Well yes I can!! When I started feeling very consistent pressure, Dr. G checked me and I was 10 cm and ready to go. I told her I forgot how the pushing and counting works so she said we could do a few practice pushes. After breathing and pushing incorrectly for the first 2 pushes of the contraction, on the third push of that contraction, he started to come out!!!! She told me to stop pushing!!! Then she got on her mask and all of her gear. She looked at shocked as me. I had a crazy amount of adreneline going. 2 more contractions and bam! my boy was out and promptly placed on my chest. This took all of about 5 minutes. Isn't that crazy?? I think a lot of this quick delivery was attributed to seeing my chiropractor who kept me totally aligned during my pregnancy, making a perfect pathway for my boy.
When I first saw you, Oliver, I immediately started to tear up. I felt calm, and overwhelemed with love for you. This was such a different experience for me. Emmett was rushed off to the intensive care unit right away and I was frantic. I felt so at ease.. Eric said I made everything look so easy. I was really proud of myself. Half of my body wasn't completely numb and I delivered a baby in 5 minutes. And here I had a beautiful baby boy in my arms. Life was perfect.
We had not completely decided on a name for you yet Oliver. We were thinking of quite a few different ones. Mommy loved the name Nolan. Daddy loved the name Jasper. We both liked Oliver, Henry and Liam. Daddy told me that we could name you Nolan which was so sweet of him. But I knew that he wasn't a huge fan, so we talked some more and looked at you long and hard and decided that you were definitely Oliver Pine. We asked everyone to leave the room when we did this because anyone you share names with we discovered was a little too opinionated.
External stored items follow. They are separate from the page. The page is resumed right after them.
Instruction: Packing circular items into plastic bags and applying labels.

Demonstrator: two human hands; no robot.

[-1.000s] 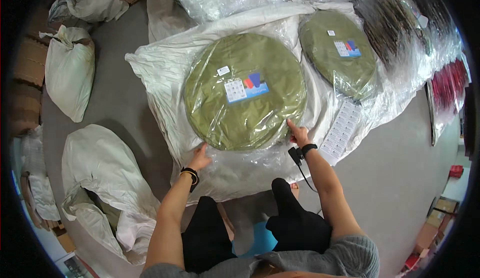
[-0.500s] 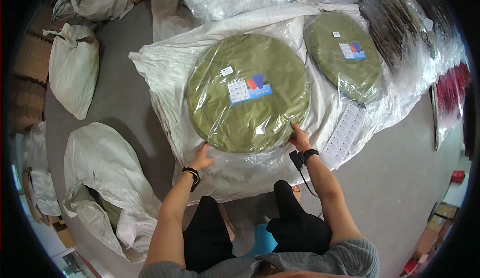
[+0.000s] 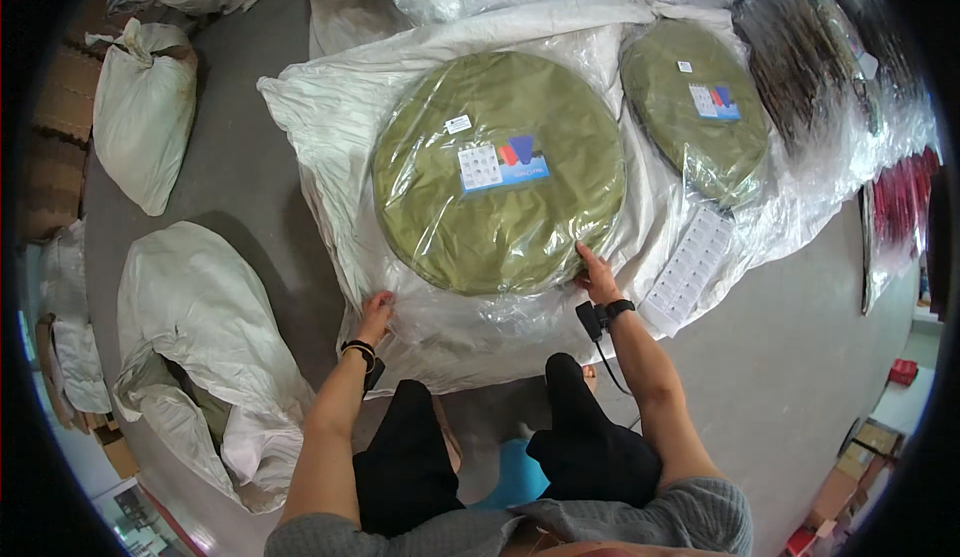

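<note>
Floor [image 3: 800, 377] of grey concrete carries a white plastic sheet [image 3: 330, 147] spread ahead of both hands. Large round olive disc [image 3: 498, 172], wrapped in clear film, lies flat on the sheet between and beyond the hands. Smaller olive disc [image 3: 695, 107] lies further out, right of the right hand. Label sheet [image 3: 690, 267] lies just right of it. Right hand [image 3: 597, 277] rests fingers extended against the large disc's near edge. Left hand [image 3: 377, 315] lies flat, fingers apart, on the film just short of the disc
</note>
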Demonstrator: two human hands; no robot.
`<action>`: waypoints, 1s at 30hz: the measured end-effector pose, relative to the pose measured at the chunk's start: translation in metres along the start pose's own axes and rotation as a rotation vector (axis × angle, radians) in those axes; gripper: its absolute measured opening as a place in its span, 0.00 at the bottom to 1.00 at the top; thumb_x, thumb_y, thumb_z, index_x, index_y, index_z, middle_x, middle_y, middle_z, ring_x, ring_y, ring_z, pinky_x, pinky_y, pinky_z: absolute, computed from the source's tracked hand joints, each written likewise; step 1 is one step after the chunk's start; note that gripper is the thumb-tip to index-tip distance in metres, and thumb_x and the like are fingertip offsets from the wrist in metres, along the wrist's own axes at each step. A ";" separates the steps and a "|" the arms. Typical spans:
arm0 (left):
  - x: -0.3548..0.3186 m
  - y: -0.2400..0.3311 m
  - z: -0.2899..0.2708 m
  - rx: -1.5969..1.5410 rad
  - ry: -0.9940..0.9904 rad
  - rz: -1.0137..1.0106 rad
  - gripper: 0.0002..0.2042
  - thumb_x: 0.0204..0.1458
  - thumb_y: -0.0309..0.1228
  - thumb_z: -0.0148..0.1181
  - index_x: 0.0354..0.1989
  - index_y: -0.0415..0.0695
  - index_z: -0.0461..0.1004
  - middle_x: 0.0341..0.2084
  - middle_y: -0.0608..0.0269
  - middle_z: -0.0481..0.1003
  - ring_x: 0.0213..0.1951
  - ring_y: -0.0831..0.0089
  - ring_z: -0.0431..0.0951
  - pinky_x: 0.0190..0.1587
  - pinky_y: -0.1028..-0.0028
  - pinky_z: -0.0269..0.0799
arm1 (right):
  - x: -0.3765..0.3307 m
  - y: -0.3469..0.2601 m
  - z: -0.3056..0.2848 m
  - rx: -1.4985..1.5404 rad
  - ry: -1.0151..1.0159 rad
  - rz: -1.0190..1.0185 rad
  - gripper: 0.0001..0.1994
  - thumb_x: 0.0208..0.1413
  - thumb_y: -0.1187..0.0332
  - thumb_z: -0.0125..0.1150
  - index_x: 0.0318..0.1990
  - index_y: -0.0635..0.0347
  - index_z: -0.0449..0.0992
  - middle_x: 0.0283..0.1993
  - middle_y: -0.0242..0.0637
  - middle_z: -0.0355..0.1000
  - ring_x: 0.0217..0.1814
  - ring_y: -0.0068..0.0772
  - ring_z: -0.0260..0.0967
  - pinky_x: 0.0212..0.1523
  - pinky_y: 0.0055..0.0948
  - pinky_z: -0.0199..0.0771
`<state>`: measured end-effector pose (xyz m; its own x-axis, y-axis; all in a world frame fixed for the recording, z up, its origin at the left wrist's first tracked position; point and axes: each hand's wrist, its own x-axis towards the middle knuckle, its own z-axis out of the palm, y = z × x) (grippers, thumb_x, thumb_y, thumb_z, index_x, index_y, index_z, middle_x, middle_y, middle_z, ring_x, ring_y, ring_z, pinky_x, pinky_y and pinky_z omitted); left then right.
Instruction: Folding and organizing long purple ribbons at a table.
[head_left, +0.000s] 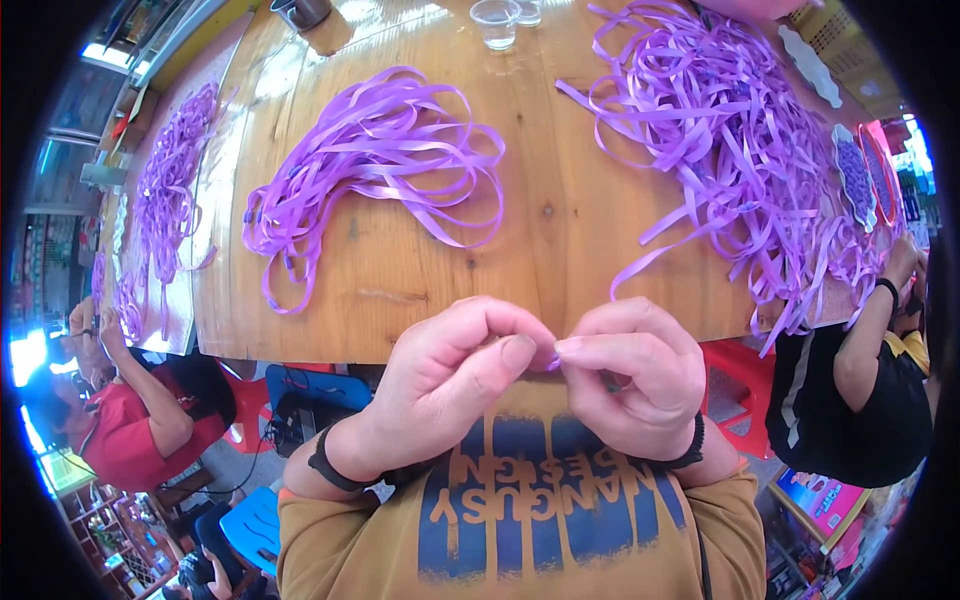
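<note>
Just off the table's near edge, my left hand and my right hand meet fingertip to fingertip. Both are closed in a pinch around a small purple piece, mostly covered by the fingers, so its exact kind does not show. Beyond my left hand, a looped bundle of purple ribbons lies on the wooden table. A larger tangled heap of purple ribbons covers the right part, with one loose strand curving toward my right hand.
Clear plastic cups and a dark mug stand at the far edge. More ribbons lie at the left. A white-edged tray of small purple pieces sits far right. People work on both sides; a blue stool stands lower left.
</note>
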<state>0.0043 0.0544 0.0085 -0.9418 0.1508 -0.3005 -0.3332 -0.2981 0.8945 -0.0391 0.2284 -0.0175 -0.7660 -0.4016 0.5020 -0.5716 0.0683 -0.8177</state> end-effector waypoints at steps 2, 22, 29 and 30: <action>0.001 -0.001 0.002 -0.002 -0.005 -0.020 0.06 0.48 0.22 0.56 0.35 0.40 0.74 0.31 0.65 0.74 0.34 0.73 0.73 0.38 0.74 0.67 | -0.001 -0.001 -0.001 -0.012 0.003 0.005 0.14 0.38 0.85 0.61 0.34 0.58 0.75 0.30 0.35 0.69 0.26 0.23 0.67 0.22 0.18 0.65; 0.010 -0.011 -0.019 0.688 -0.024 0.405 0.06 0.37 0.16 0.55 0.25 0.40 0.71 0.22 0.65 0.72 0.30 0.71 0.69 0.43 0.68 0.63 | -0.001 0.005 0.005 -0.056 -0.134 0.006 0.09 0.37 0.77 0.67 0.29 0.61 0.75 0.18 0.34 0.68 0.18 0.30 0.67 0.16 0.23 0.64; 0.009 -0.013 -0.030 0.804 0.031 0.563 0.07 0.35 0.17 0.55 0.24 0.42 0.70 0.20 0.65 0.71 0.24 0.68 0.69 0.42 0.65 0.64 | 0.006 -0.003 0.001 -0.130 -0.202 0.106 0.06 0.39 0.77 0.65 0.28 0.60 0.75 0.18 0.34 0.68 0.16 0.30 0.64 0.17 0.26 0.59; 0.008 -0.013 -0.031 0.806 0.022 0.560 0.07 0.35 0.17 0.56 0.24 0.42 0.70 0.20 0.65 0.72 0.25 0.68 0.69 0.43 0.65 0.64 | 0.007 -0.004 0.000 -0.143 -0.224 0.082 0.06 0.40 0.77 0.65 0.28 0.61 0.74 0.18 0.34 0.67 0.15 0.30 0.63 0.15 0.26 0.59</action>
<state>-0.0006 0.0304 -0.0160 -0.9575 0.1637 0.2376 0.2852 0.4128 0.8650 -0.0417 0.2256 -0.0108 -0.7366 -0.5799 0.3481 -0.5584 0.2310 -0.7968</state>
So we made the decision, just the 3 of us.
After recovery, I went to my room and Emmett and I had some time together. He was up on my bed with me being the super cutie that he is. He was wearing his red Big Brother shirt and I do not have any doubt in my mind that Emmett was genuinely excited to meet his little brother. He kept saying, "baby Oiver!!! HI!" It was like he was practicing to meet him. When he did meet him awhile later, it was one of the happiest moments of my life. I was looking at my family... my boys who will hopefully be best friends for life.
I love you so much Oliver. You have made me so happy.